§ **GOAL OF THE EXERCISE**
Some lines hold the string "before". Copy all of them from the material that follows.

§ **PROVIDED MATERIAL**
--------------------------------

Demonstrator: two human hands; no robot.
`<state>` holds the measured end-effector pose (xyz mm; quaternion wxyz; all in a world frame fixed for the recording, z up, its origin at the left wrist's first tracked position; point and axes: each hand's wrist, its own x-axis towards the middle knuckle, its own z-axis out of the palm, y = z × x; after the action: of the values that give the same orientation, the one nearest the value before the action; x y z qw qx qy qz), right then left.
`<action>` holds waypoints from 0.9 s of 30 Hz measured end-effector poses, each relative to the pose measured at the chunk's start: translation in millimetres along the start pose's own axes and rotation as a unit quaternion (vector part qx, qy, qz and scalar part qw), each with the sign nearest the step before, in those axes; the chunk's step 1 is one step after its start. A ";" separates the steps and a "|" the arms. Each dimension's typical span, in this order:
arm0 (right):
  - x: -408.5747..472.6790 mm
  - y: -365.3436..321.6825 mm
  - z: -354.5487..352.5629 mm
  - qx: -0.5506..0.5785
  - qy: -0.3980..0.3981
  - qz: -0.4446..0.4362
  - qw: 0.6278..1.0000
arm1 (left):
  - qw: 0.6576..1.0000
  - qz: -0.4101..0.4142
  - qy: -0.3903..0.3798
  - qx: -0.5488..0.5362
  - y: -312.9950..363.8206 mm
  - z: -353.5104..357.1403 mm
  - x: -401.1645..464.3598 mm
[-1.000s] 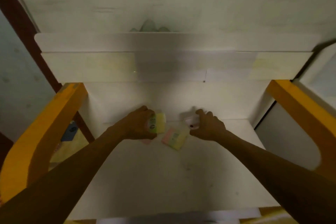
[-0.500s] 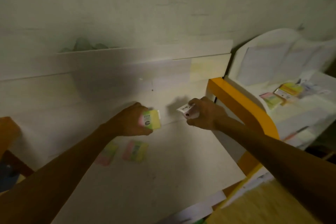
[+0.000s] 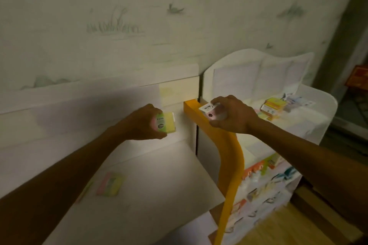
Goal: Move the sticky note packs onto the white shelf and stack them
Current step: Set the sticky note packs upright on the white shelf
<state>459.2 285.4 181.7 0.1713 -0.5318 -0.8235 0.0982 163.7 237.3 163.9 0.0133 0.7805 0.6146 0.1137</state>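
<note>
Dim room, white shelf (image 3: 310, 125) holds some packs | my left hand (image 3: 143, 123) grips yellow pack (image 3: 167, 124), right hand (image 3: 231, 115) white pack (image 3: 212, 112) | pink-yellow pack (image 3: 110, 184) left on tabletop (image 3: 159, 195)

You hold a yellow and green sticky note pack (image 3: 166, 124) with "2209" printed in dark digits left of the orange rail (image 3: 231, 157), and a white, pinkish pack (image 3: 212, 113) with a dark dot just above it. Well left of the rail, lower down, lies a pink, green and yellow pack (image 3: 110, 184). Right of the rail, the white shelf (image 3: 310, 125) carries yellow and orange packs (image 3: 272, 106). Behind the rail, the pale wallpaper (image 3: 119, 26) shows faint green grass.
</note>
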 end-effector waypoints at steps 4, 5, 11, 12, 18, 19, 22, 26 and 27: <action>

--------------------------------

§ **RESPONSE AREA**
`<state>` holds the measured end-effector pose (xyz mm; quaternion wxyz; all in a world frame fixed for the recording, z up, its origin at the left wrist's first tracked position; point and axes: each hand's wrist, its own x-axis towards the middle knuckle, its own z-axis out of the palm, y = z × x; after the action: of the values that give the same orientation, the one nearest the value before the action; x y z qw qx qy qz), right then left.
`<action>` holds waypoints from 0.9 s of 30 Hz measured end-effector poses, each relative to the pose measured at the chunk's start: translation in millimetres along the start pose's own axes and rotation as a unit quaternion (vector part qx, qy, qz and scalar part qw), each with the sign nearest the step before, in those axes; the chunk's step 1 is one step after its start. A ";" separates the steps and a "|" the arms. Each dimension's typical span, in this order:

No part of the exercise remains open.